◆ **Task to complete**: All the data below needs to be retyped exactly as shown.

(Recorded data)

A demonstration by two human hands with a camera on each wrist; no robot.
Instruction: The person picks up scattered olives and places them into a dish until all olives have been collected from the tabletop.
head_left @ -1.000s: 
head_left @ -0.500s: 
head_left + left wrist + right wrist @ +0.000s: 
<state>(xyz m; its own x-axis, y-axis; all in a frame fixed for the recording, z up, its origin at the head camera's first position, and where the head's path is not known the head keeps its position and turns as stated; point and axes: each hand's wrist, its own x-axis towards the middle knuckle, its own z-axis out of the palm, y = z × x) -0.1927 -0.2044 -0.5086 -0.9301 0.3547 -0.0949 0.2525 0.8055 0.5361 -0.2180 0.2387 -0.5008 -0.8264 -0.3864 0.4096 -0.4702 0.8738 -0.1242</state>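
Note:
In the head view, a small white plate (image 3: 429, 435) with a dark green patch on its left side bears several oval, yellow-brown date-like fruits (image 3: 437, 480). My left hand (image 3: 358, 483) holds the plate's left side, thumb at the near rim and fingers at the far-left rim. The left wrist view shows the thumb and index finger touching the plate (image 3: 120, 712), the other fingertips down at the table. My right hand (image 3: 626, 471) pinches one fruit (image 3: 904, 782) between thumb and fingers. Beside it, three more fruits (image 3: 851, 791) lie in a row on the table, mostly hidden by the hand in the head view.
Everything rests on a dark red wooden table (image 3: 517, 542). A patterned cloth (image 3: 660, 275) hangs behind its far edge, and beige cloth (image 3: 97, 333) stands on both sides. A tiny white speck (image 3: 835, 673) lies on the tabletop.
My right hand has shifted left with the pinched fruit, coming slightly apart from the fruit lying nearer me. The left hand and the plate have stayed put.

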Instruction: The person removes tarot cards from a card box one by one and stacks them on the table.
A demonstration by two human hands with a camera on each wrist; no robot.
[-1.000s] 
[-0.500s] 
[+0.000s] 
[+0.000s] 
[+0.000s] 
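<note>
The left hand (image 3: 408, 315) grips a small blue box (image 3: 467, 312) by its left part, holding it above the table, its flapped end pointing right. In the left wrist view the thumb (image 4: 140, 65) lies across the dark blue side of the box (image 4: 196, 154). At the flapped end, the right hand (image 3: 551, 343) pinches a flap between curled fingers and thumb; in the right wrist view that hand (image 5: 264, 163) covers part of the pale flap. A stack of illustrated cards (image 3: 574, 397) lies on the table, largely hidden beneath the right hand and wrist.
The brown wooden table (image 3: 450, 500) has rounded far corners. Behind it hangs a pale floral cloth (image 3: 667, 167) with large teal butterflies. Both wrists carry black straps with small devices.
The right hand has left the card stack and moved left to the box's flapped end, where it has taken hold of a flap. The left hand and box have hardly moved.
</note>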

◆ **Solution for this task**:
A demonstration by two human hands with a camera on each wrist; no robot.
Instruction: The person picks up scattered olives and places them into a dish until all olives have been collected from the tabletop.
head_left @ -1.000s: 
head_left @ -0.500s: 
head_left + left wrist + right wrist @ +0.000s: 
<state>(xyz m; its own x-axis, y-axis; all in a frame fixed for the recording, z up, its origin at the head camera's first position, and where the head's path is not known the head keeps its position and turns as stated; point and axes: each hand's wrist, its own x-axis towards the middle knuckle, its own z-axis out of the palm, y = z × x) -0.1927 -0.2044 -0.5086 -0.9301 0.3547 -0.0949 0.2525 0.8055 0.5361 -0.2180 0.2387 -0.5008 -0.8264 -0.3864 0.4096 -0.4702 0.8738 -0.1242</state>
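Note:
In the head view, a small white plate (image 3: 429, 435) with a dark green patch on its left side bears several oval, yellow-brown date-like fruits (image 3: 437, 480). My left hand (image 3: 358, 483) holds the plate's left side, thumb at the near rim and fingers at the far-left rim. The left wrist view shows the thumb and index finger touching the plate (image 3: 120, 712), the other fingertips down at the table. My right hand (image 3: 626, 471) pinches one fruit (image 3: 904, 782) between thumb and fingers. Beside it, three more fruits (image 3: 851, 791) lie in a row on the table, mostly hidden by the hand in the head view.
Everything rests on a dark red wooden table (image 3: 517, 542). A patterned cloth (image 3: 660, 275) hangs behind its far edge, and beige cloth (image 3: 97, 333) stands on both sides. A tiny white speck (image 3: 835, 673) lies on the tabletop.
My right hand has shifted left with the pinched fruit, coming slightly apart from the fruit lying nearer me. The left hand and the plate have stayed put.
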
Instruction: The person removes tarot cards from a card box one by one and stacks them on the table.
A demonstration by two human hands with a camera on each wrist; no robot.
[-1.000s] 
[-0.500s] 
[+0.000s] 
[+0.000s] 
[+0.000s] 
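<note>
The left hand (image 3: 408, 315) grips a small blue box (image 3: 467, 312) by its left part, holding it above the table, its flapped end pointing right. In the left wrist view the thumb (image 4: 140, 65) lies across the dark blue side of the box (image 4: 196, 154). At the flapped end, the right hand (image 3: 551, 343) pinches a flap between curled fingers and thumb; in the right wrist view that hand (image 5: 264, 163) covers part of the pale flap. A stack of illustrated cards (image 3: 574, 397) lies on the table, largely hidden beneath the right hand and wrist.
The brown wooden table (image 3: 450, 500) has rounded far corners. Behind it hangs a pale floral cloth (image 3: 667, 167) with large teal butterflies. Both wrists carry black straps with small devices.
The right hand has left the card stack and moved left to the box's flapped end, where it has taken hold of a flap. The left hand and box have hardly moved.
</note>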

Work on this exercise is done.